U.S.markets are in the red this morning as markets fall into "risk-off" mode.
"While the talking heads are pointing to EM again, I think Japan is a big factor," writes Dave Lutz, head of ETF trading and strategy at Stifel Nicolaus.
"The Yen is jumping, as Japan’s inflation posts the fastest rise in 5 years, prompting people to pull back on bets for the BOJ to ease further."
Japan's core CPI — which, as Lutz notes, is the bank's favorite price metric — jumped 1.3% in December.
That beat economist expectations for the second straight month.
"Although the figure is still below the central bank’s 2% inflation target, it marked the fastest rise in over five years," says Lutz. "This has a bid under the Yen, and the unwind of the USDJPY 'Carry Trade' is a massive headwind this AM for the markets."

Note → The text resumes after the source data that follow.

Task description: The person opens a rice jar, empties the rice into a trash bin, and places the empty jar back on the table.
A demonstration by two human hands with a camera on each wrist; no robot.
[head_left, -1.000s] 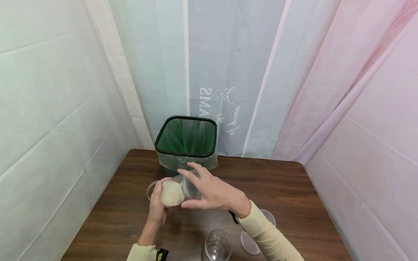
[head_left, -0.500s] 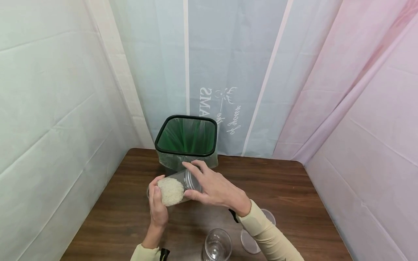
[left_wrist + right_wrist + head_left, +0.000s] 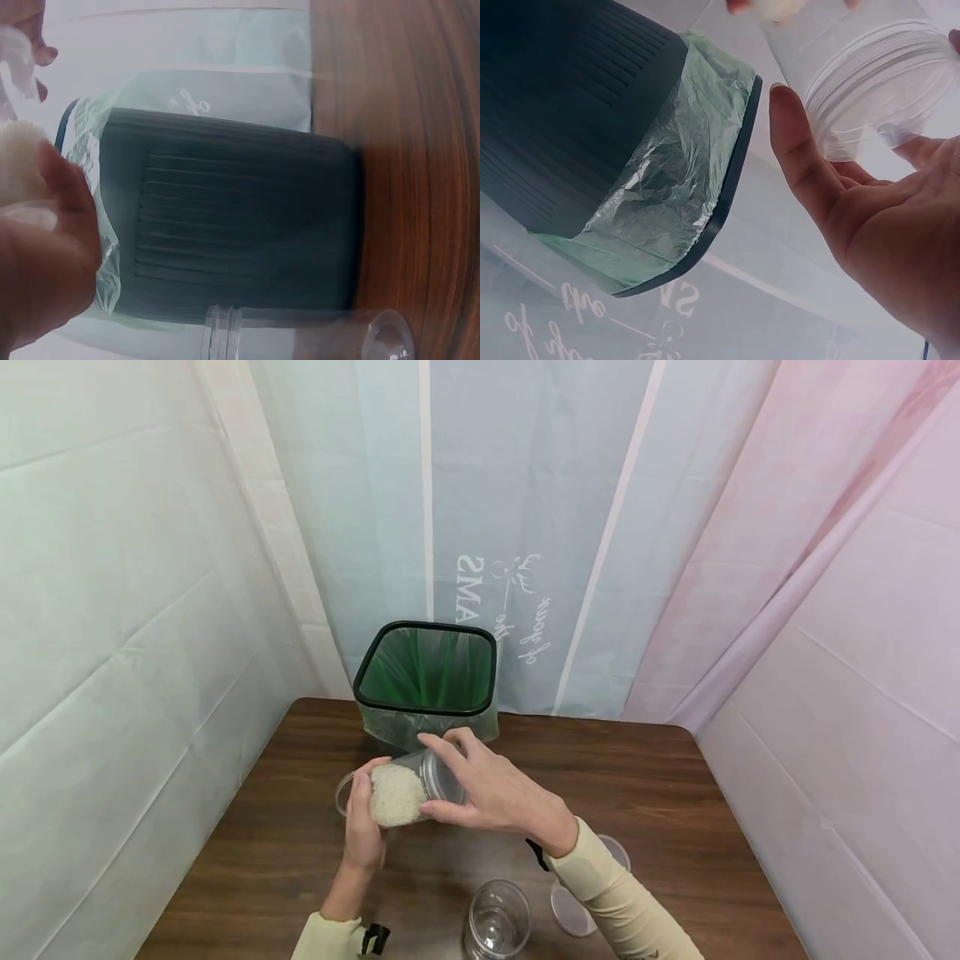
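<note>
A clear plastic jar [image 3: 410, 762] with white rice [image 3: 397, 797] inside lies tilted on its side in the air, its threaded mouth toward the right. My left hand [image 3: 363, 831] grips it around the base end, thumb along the side. At the mouth, my right hand [image 3: 491, 789] holds the jar, fingers over the top and thumb below. The right wrist view shows the threaded neck [image 3: 877, 67] uncovered between my right thumb and fingers. The rice is heaped toward the base half. In the left wrist view, my left hand [image 3: 49, 262] partly hides it.
A dark bin with a green liner and black rim [image 3: 423, 709] stands just behind the hands. Another clear jar [image 3: 342, 795] is partly hidden behind my left hand. In front stands a clear jar [image 3: 498, 920]; two clear lids [image 3: 572, 910] lie beside it, partly under my right forearm.
My left hand has shifted slightly around the jar's base, and the rice has moved a little inside. My right hand has risen slightly and stays at the mouth.
</note>
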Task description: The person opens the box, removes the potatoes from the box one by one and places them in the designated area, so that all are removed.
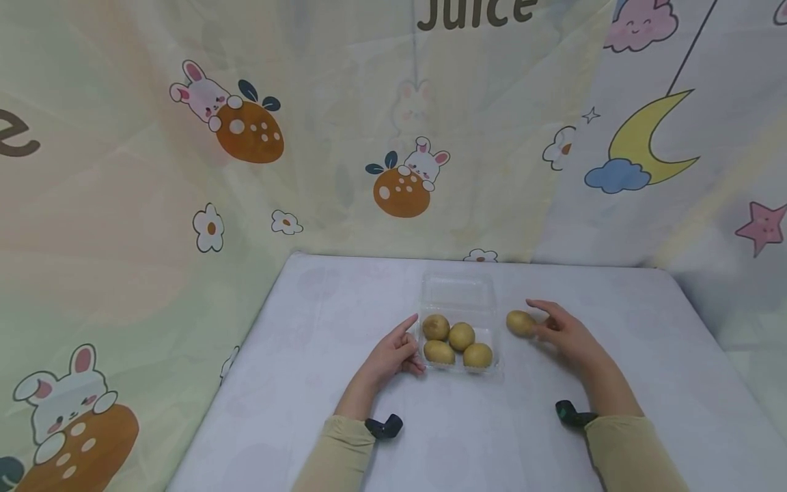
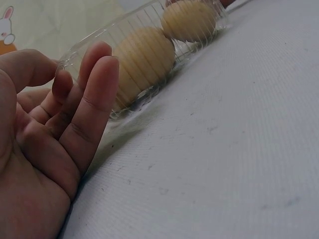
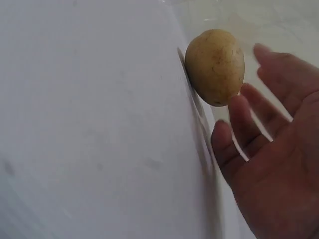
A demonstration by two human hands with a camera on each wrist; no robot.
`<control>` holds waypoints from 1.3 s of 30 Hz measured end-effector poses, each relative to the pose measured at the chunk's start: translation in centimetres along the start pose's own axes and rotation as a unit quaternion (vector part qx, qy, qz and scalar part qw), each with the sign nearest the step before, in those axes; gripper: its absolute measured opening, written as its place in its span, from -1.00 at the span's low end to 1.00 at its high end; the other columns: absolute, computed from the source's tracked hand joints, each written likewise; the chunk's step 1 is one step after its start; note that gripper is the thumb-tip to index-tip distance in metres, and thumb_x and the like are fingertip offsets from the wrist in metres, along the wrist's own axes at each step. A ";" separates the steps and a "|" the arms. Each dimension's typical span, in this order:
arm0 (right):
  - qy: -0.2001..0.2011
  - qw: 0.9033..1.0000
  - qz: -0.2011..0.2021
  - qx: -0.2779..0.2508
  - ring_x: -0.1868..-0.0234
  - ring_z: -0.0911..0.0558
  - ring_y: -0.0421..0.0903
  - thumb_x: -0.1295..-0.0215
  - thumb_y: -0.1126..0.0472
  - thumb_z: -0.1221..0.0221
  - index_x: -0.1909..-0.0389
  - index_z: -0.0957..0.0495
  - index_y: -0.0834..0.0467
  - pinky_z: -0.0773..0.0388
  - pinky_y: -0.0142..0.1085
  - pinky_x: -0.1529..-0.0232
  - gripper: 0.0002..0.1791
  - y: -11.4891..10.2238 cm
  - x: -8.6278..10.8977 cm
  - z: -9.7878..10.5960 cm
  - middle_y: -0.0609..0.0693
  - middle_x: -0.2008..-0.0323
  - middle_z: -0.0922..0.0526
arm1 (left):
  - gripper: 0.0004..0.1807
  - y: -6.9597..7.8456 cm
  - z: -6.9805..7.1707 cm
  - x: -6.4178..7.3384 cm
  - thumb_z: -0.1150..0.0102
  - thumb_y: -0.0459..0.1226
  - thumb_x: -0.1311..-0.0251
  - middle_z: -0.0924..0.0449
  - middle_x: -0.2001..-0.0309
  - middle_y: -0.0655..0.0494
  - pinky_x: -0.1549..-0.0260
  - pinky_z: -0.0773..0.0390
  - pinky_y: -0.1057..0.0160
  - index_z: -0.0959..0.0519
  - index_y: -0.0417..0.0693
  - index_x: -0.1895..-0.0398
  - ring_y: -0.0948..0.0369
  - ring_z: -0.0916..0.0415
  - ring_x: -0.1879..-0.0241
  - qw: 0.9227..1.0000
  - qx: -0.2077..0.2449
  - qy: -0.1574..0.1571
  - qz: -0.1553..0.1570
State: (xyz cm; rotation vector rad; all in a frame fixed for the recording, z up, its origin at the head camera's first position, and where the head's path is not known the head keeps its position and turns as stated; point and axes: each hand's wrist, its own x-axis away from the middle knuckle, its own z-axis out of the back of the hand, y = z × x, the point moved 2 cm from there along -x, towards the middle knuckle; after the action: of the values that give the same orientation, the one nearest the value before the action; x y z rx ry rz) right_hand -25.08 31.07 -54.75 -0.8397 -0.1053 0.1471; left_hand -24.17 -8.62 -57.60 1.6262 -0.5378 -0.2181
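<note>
A clear plastic box (image 1: 458, 372) with its lid (image 1: 458, 290) raised at the back stands on the table, holding several small potatoes (image 1: 462, 336). At its left side is my left hand (image 1: 390, 355), with the forefinger extended and the other fingers bent. In the left wrist view, fingertips touch the box's rim, and potatoes (image 2: 144, 64) show through the ribbed wall. One loose potato (image 1: 520, 323) lies right of the box. My right hand (image 1: 568, 335) is just beside it, fingers spread and slightly bent. In the right wrist view, fingertips reach the potato's (image 3: 215, 67) edge without wrapping around it.
A white cloth covers the table (image 1: 295, 417). Behind it hangs a printed curtain (image 1: 344, 102) with rabbits, flowers and a moon. A dark wrist device (image 1: 384, 427) sits on the left wrist, another device (image 1: 574, 414) on the right.
</note>
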 end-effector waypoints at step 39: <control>-0.279 0.959 0.029 0.038 0.63 -0.34 -0.14 -0.38 0.11 -0.18 -0.32 -0.47 -0.16 -0.49 -0.29 0.47 -0.51 -10.9 -5.0 -4.1 -0.05 -0.26 -0.49 | -0.30 -0.1 0.1 -0.1 -0.03 -0.31 -0.42 -0.44 0.36 0.10 0.29 -0.77 0.08 -0.09 0.34 -0.54 0.12 -0.70 0.39 1.000 0.003 0.001 0.000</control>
State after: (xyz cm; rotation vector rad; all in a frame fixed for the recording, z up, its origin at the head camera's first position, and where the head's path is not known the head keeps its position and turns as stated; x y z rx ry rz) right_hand -28.45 19.99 -49.47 -0.7059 -0.6028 0.4406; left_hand -24.28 -8.67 -57.73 1.6313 -0.5377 -0.2163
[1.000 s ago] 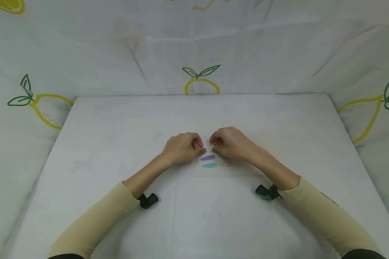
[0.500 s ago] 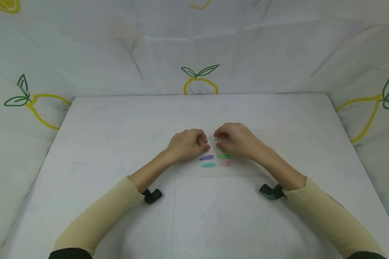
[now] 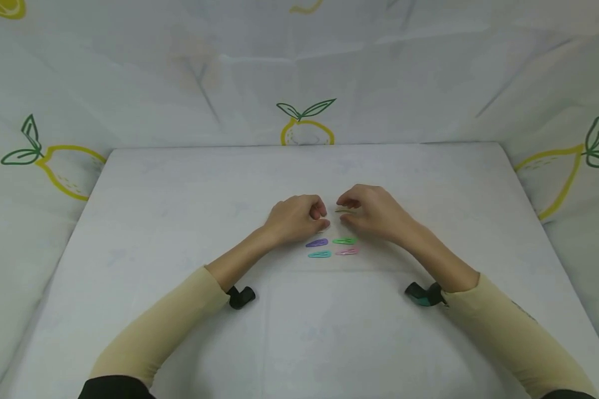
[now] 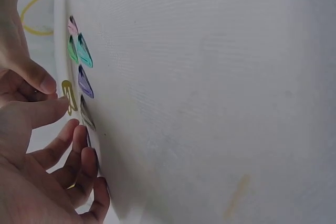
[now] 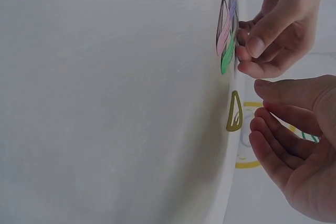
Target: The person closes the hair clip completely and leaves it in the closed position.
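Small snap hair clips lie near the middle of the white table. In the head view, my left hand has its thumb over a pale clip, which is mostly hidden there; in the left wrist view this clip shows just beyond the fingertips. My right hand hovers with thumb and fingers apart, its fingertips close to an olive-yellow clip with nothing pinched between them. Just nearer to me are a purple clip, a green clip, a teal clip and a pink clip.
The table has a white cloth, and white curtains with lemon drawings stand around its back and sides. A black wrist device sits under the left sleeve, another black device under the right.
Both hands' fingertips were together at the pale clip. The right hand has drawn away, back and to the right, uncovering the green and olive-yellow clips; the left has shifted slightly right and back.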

Basically, markets are rethinking just how "easy" the Bank of Japan is really going to be now that it is seeing strong inflation numbers. From the Wall Street Journal:
A few months ago, Takehiro Noguchi, a senior economist at Mizuho Research Institute, felt the BOJ might move as early as March this year to step up its easing measures to minimize the possible impact a sales tax hike coming in April could have on growth and prices.
But improving CPI data, coupled with a series of upbeat remarks by BOJ officials over the past few months, have made him change his mind.
“The probability of action in March now appears to be very low,” Mr. Noguchi said, adding that the BOJ appears to see no reason to move that early. If the bank is to act, it will be between April and September, he said.